### [What you are asked to do]
Locate, in the data below, the line that contains "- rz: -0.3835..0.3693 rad" and the line that contains "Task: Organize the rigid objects"; reproduce exactly those two lines and every line between them, nothing more.

### [Supplied information]

■ ■ ■

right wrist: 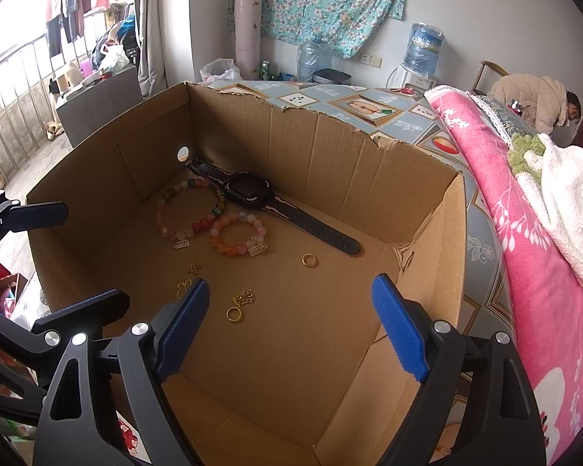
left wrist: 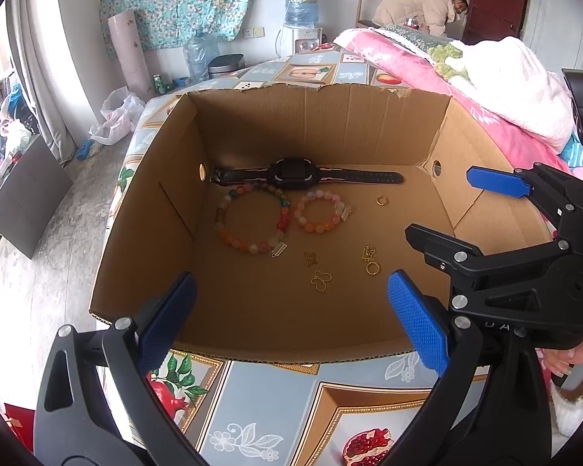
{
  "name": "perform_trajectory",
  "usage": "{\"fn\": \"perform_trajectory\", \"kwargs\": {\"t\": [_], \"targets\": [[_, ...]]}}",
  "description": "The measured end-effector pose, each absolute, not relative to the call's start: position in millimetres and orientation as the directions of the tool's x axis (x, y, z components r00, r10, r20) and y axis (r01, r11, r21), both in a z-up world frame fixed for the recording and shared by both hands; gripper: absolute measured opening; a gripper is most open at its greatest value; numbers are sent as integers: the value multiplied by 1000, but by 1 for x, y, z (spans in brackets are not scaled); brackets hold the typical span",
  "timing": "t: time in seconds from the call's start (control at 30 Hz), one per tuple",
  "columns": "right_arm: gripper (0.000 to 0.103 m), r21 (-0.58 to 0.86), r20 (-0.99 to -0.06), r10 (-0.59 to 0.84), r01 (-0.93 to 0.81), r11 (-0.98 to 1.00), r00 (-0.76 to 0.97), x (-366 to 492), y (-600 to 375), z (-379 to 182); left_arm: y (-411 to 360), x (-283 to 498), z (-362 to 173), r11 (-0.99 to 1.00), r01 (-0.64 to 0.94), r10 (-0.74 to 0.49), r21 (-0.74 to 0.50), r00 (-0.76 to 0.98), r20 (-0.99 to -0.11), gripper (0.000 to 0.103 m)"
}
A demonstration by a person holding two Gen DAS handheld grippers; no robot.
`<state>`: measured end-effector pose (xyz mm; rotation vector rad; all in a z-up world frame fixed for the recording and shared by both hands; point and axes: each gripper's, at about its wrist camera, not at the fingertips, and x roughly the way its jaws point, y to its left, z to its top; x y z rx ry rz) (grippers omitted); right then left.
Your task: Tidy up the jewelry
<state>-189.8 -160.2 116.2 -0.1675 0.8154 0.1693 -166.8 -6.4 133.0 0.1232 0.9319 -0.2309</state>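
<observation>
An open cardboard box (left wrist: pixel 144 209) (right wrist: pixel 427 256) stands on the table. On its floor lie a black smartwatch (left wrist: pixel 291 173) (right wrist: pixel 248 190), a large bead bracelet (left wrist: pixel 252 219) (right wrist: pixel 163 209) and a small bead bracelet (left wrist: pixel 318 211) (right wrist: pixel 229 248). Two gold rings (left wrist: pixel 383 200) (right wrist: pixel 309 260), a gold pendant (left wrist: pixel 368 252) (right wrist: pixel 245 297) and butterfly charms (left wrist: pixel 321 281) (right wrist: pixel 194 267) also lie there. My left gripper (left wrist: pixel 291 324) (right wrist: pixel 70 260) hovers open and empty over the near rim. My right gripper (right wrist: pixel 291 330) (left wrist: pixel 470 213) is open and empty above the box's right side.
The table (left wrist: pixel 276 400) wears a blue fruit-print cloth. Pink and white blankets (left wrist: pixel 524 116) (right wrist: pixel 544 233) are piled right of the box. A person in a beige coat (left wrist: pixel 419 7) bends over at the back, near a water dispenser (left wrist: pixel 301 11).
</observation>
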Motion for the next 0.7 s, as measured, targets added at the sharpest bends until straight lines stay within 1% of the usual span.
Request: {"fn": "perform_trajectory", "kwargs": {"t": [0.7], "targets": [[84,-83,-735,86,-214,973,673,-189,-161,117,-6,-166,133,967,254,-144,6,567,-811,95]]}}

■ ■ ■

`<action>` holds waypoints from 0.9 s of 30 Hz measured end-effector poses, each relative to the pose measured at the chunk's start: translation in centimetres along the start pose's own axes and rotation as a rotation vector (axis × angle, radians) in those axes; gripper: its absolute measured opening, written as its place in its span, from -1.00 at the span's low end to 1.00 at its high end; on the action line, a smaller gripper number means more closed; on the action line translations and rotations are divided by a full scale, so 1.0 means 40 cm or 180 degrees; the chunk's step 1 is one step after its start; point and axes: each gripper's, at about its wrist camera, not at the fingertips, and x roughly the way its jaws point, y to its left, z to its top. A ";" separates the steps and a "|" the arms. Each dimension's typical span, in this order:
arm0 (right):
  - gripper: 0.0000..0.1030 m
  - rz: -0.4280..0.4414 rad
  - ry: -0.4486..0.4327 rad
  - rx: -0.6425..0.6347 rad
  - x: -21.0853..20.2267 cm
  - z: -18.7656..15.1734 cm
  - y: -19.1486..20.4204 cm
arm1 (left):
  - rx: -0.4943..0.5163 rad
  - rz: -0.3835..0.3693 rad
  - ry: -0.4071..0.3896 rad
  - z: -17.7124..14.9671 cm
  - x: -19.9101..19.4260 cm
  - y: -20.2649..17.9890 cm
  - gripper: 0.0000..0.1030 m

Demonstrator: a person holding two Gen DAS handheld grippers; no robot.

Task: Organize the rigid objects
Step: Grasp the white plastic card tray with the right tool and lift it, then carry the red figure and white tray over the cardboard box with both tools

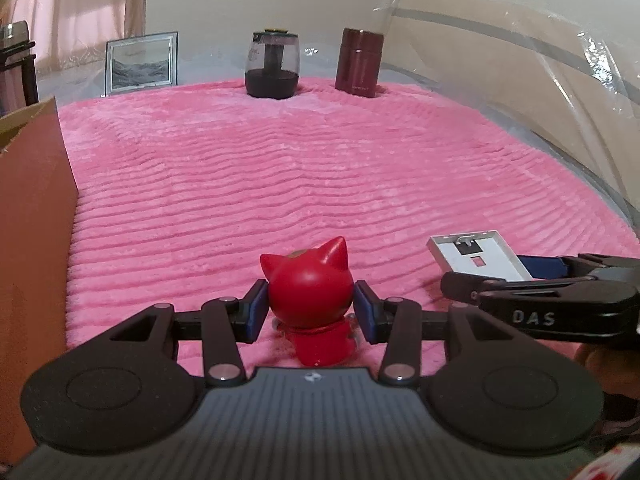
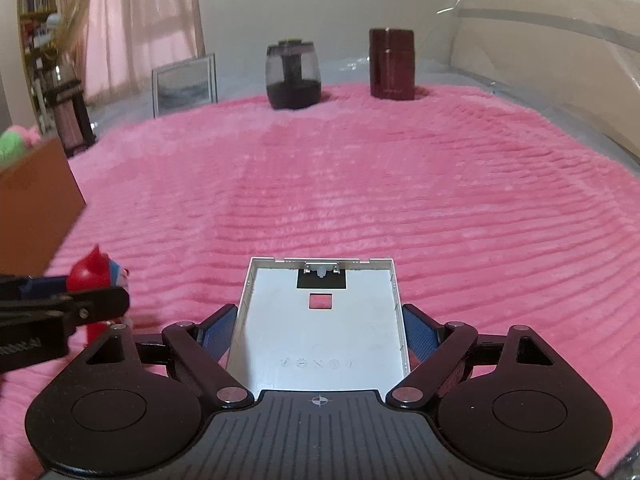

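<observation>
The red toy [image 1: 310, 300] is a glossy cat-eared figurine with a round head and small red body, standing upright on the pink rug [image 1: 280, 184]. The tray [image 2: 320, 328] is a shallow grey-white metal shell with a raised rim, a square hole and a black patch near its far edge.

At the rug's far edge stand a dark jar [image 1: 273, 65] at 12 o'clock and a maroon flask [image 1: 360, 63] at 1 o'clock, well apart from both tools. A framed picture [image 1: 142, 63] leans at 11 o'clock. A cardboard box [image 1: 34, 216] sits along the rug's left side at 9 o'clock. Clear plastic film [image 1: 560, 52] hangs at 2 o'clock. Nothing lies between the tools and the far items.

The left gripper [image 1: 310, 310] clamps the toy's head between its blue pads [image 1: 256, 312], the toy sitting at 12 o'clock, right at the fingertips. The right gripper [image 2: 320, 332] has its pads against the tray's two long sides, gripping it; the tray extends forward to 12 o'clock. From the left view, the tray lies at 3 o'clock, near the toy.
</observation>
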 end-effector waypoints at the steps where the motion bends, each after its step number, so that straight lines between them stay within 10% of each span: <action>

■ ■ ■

### [Answer to this task]
  - rz: -0.3835..0.3693 rad
  - ry: -0.4071..0.3896 rad
  - z: -17.7124..14.9671 cm
  - x: -19.9101..19.4260 cm
  - y: -20.2649..17.9890 cm
  - gripper: 0.0000..0.1030 m

Demonstrator: a person holding two Gen DAS handheld grippers; no robot.

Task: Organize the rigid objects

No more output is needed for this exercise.